Her breast heaved, her breath came in short gasps. Sarah Bernhardt was “dying” in one of the most magnificent scenes she ever played. Her lips moved—and it is fortunate that the audience could not hear what they said!
They said, in fact: “You ugly cow! You have spoiled everything by your clumsiness! This is not the proper garment!”
And, in truth, I discovered to my horror that it wasn’t! I was in such a nervous state that I had chosen the wrong robe. However, I am certain that nobody except Sarah, not even the others in the company, noticed the fact. But, added to my previous grave fault, this error was enough for her.
She kept up her great death scene, taking twice as long as usual, because she kept on thinking of new reproaches to hurl at me. What reproaches they were, too! My ears burned. My cheeks were tingling with indignation.
Finally, when she uttered a really outrageous insult—it was with her supposedly last breath that she said it—I leaned down, and, making the motions of intense and tearful grief, hissed between my sobs:
“You say another word and I’ll smack your face here on the stage!”
I meant it, too, and Sarah must have seen that I did, for she “died” properly this time, and never pronounced another word.
And all this while there was the audience out in the mistiness beyond, tense and grief-stricken, held by the marvellous acting of the great tragédienne on her stage death-bed!

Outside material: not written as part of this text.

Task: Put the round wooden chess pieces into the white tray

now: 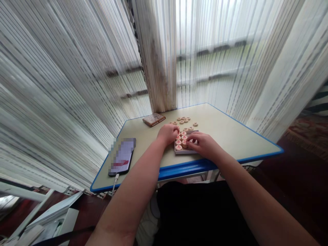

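A shallow open box (pixel 186 152) stands near the table's front edge. Its left part holds several round wooden pieces (pixel 178 147) with red characters, in two columns. My right hand (pixel 202 143) reaches over the box from the right, its thumb and fingertips closed on a red-marked piece (pixel 184 143) in the second column. At the box's back left corner is my left hand (pixel 167 133), fingers curled together by the pieces; what they hold, if anything, is hidden. Beyond the box lie several loose wooden pieces (pixel 195 124), some partly behind my hands.
The box lid (pixel 154 119) lies at the table's back left. A phone (pixel 122 157) with a white cable (pixel 116 179) rests at the left edge. The pale table (pixel 230 136) has a blue rim. Striped curtains (pixel 164 61) hang close behind it.
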The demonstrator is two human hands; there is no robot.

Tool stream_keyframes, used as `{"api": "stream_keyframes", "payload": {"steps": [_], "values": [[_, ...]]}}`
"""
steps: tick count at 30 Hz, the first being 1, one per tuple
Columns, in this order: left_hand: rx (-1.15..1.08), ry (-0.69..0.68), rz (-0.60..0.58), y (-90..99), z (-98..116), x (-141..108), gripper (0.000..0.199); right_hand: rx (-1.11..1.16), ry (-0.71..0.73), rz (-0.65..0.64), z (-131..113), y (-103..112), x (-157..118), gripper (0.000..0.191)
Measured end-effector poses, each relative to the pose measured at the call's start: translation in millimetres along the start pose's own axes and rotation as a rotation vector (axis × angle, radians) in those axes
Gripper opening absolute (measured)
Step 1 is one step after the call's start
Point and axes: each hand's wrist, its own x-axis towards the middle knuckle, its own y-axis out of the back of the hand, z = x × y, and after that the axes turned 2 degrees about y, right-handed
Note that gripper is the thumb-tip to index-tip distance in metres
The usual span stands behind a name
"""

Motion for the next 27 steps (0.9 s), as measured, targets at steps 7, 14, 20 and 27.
{"api": "stream_keyframes", "payload": {"steps": [7,14,20,27], "values": [[-0.057,0.105,0.072,-1.9,-5.9,3.3,0.033,0.035,0.032,0.079,-1.7,0.7,-0.7,0.023],[-0.267,0.109,0.170,-6.3,-7.6,6.0,0.035,0.028,0.036,0.136,-2.1,0.2,2.3,0.024],[-0.345,0.226,0.204,-6.7,-14.3,7.5,0.038,-0.013,0.041,0.170,1.4,-2.2,3.6,0.023],[-0.256,0.320,0.151,-7.6,-22.2,7.4,0.039,0.203,-0.086,0.242,-2.0,12.5,-1.3,0.022]]}}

In Vienna the Archduke Frederick put one of his palaces at Sarah’s disposal, and in appreciation of his act of courtesy we gave a special performance for him, to which all the ladies of the Court were invited. The Emperor was away, or ill—I forget which.
The last act in La Dame aux Camélias, the very one which I have just been describing, made such an impression on one of these ladies, a beautiful Hungarian, that she fainted dead away and had to be carried out of the theatre.